Task goal: Say how many lines in this listing include the word "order", with no other words in the reply.

Exercise data:
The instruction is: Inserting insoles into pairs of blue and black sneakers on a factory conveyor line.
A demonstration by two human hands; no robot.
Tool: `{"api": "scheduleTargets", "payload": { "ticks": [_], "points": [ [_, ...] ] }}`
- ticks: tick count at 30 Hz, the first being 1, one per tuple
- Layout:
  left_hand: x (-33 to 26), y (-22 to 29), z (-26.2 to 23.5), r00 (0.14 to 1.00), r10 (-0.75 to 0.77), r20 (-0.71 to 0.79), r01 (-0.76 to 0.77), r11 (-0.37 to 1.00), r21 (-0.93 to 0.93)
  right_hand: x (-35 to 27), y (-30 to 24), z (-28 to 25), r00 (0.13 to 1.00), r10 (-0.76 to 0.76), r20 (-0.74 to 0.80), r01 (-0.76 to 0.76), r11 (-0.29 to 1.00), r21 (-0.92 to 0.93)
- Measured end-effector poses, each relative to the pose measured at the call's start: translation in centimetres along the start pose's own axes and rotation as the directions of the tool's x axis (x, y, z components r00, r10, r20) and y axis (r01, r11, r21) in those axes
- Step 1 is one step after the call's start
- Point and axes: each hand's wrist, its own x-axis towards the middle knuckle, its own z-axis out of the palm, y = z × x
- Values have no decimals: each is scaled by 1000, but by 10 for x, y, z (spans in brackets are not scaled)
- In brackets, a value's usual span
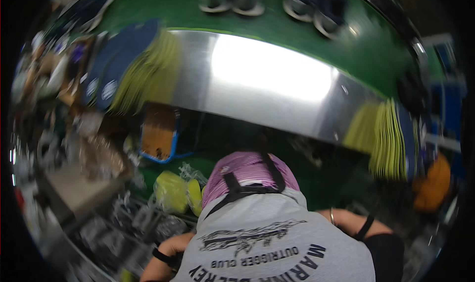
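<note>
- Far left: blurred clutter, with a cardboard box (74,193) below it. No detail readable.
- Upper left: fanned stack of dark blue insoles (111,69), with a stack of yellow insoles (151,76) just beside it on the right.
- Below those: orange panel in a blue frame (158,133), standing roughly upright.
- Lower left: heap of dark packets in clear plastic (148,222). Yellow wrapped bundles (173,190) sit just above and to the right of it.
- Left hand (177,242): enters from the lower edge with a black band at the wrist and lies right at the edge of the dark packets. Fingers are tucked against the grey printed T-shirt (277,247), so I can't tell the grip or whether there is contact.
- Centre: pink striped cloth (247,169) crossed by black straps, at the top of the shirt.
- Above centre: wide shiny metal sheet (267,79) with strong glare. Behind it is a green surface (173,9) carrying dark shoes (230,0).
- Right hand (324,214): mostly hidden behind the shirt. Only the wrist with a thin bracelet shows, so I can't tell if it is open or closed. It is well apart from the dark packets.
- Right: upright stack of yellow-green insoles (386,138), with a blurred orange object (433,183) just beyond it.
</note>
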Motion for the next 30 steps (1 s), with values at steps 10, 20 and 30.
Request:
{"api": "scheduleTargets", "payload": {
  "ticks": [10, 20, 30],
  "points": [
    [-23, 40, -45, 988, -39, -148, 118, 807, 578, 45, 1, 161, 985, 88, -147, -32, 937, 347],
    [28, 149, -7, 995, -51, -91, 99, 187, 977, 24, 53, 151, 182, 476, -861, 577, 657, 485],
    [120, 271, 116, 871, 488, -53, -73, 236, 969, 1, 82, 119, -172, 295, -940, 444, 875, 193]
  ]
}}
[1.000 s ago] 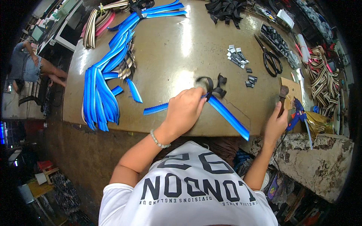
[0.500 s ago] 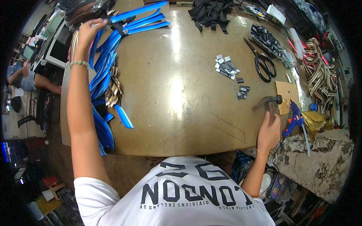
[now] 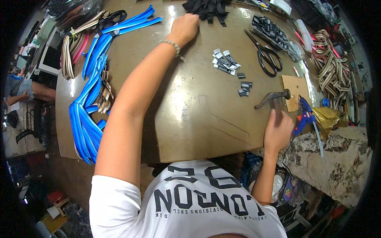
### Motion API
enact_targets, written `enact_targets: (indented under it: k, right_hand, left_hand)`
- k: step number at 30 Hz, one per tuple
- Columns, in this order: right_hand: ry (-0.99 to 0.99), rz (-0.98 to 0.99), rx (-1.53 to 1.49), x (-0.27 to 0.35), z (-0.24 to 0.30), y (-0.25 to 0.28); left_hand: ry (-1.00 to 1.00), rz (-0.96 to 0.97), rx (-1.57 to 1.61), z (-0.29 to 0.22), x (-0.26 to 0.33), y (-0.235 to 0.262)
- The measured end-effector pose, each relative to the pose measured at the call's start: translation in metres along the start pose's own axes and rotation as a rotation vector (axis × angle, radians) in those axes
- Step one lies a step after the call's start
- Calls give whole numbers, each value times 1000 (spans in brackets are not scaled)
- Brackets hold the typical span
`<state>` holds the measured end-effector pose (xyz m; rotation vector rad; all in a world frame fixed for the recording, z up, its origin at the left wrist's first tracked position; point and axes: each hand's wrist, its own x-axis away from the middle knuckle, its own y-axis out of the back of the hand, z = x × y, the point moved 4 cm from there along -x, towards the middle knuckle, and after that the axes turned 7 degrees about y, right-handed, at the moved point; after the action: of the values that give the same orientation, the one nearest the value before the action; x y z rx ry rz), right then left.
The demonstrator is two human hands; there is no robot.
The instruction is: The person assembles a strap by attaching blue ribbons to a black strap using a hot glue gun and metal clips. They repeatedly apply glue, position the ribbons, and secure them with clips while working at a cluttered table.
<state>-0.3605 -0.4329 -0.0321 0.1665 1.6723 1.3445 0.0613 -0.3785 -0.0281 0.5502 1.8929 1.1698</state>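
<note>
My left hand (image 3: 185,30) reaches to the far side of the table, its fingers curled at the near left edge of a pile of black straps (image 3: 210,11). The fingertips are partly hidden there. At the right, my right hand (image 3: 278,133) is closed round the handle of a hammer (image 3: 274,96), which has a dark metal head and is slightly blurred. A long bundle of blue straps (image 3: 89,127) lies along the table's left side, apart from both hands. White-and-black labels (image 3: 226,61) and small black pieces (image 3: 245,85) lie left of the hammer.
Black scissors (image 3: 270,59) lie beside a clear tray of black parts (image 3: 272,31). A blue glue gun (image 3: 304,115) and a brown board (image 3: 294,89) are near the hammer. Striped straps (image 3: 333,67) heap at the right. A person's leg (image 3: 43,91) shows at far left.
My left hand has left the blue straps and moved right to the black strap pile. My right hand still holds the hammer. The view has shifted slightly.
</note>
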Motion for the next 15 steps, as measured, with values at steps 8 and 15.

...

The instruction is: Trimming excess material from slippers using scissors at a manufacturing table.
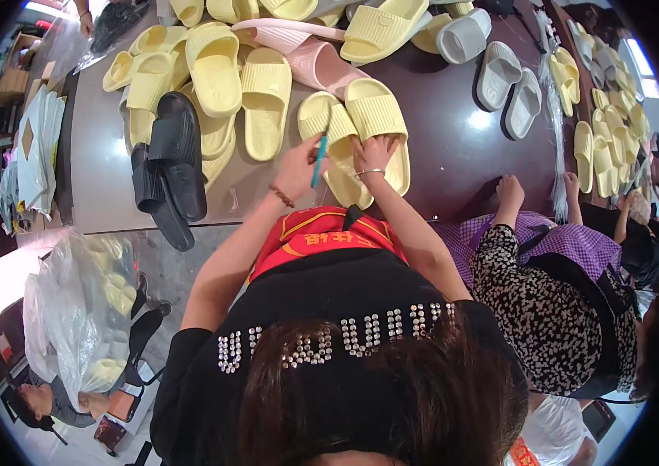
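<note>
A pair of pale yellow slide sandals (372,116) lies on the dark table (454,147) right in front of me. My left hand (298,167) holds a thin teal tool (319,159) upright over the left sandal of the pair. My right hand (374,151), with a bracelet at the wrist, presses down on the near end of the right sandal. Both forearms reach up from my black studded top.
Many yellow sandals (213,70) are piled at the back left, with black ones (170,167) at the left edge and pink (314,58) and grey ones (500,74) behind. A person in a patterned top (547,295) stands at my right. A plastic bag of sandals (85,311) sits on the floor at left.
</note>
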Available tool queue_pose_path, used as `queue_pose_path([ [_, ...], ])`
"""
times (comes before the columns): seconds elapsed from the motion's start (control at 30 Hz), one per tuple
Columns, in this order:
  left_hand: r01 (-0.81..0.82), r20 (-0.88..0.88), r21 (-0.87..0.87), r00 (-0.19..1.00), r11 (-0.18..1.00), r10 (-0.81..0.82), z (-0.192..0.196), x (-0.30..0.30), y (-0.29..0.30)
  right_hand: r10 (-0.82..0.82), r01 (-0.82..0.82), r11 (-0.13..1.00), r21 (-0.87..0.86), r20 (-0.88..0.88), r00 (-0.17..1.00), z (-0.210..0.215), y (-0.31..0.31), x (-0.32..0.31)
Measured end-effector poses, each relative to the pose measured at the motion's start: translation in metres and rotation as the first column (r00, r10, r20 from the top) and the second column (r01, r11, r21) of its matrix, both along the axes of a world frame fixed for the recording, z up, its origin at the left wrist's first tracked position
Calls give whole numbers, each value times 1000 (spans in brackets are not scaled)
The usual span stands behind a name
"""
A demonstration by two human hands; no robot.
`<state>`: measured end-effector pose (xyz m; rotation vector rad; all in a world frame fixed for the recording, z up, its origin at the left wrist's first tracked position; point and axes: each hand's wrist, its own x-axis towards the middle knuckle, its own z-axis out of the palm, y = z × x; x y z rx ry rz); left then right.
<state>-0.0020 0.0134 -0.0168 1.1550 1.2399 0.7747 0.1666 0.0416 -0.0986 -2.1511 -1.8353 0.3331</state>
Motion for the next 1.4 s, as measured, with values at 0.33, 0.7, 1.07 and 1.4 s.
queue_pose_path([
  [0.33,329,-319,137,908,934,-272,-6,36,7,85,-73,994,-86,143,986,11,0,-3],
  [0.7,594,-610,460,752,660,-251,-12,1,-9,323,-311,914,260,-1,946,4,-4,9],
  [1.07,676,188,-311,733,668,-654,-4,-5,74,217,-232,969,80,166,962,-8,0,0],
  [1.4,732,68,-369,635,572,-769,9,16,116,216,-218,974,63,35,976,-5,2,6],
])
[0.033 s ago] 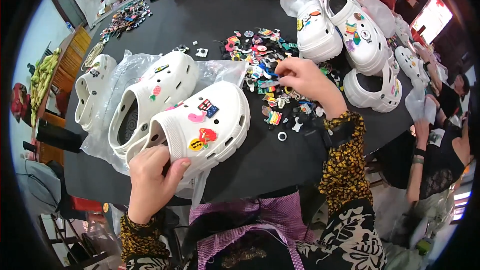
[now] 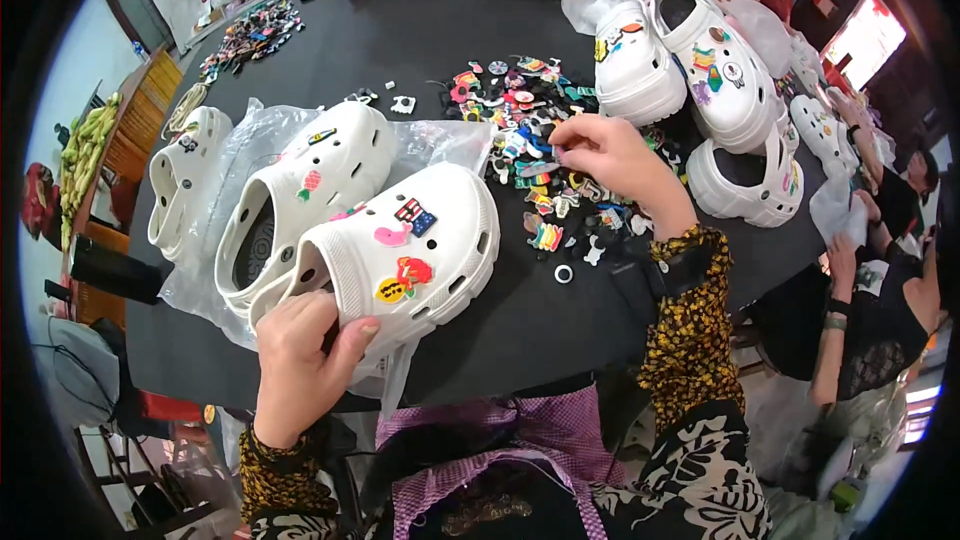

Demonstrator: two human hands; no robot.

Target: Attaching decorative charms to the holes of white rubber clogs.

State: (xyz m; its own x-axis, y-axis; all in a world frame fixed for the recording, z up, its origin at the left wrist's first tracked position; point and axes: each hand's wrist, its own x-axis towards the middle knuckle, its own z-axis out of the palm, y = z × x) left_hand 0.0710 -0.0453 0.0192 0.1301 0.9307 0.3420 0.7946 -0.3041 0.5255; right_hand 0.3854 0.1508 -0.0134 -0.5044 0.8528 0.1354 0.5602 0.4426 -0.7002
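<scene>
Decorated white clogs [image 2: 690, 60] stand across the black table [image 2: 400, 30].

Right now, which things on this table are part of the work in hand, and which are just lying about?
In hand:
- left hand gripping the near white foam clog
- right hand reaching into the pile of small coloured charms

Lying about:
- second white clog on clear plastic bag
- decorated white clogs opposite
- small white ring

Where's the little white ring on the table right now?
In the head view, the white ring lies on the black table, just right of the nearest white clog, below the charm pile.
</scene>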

Task result: 2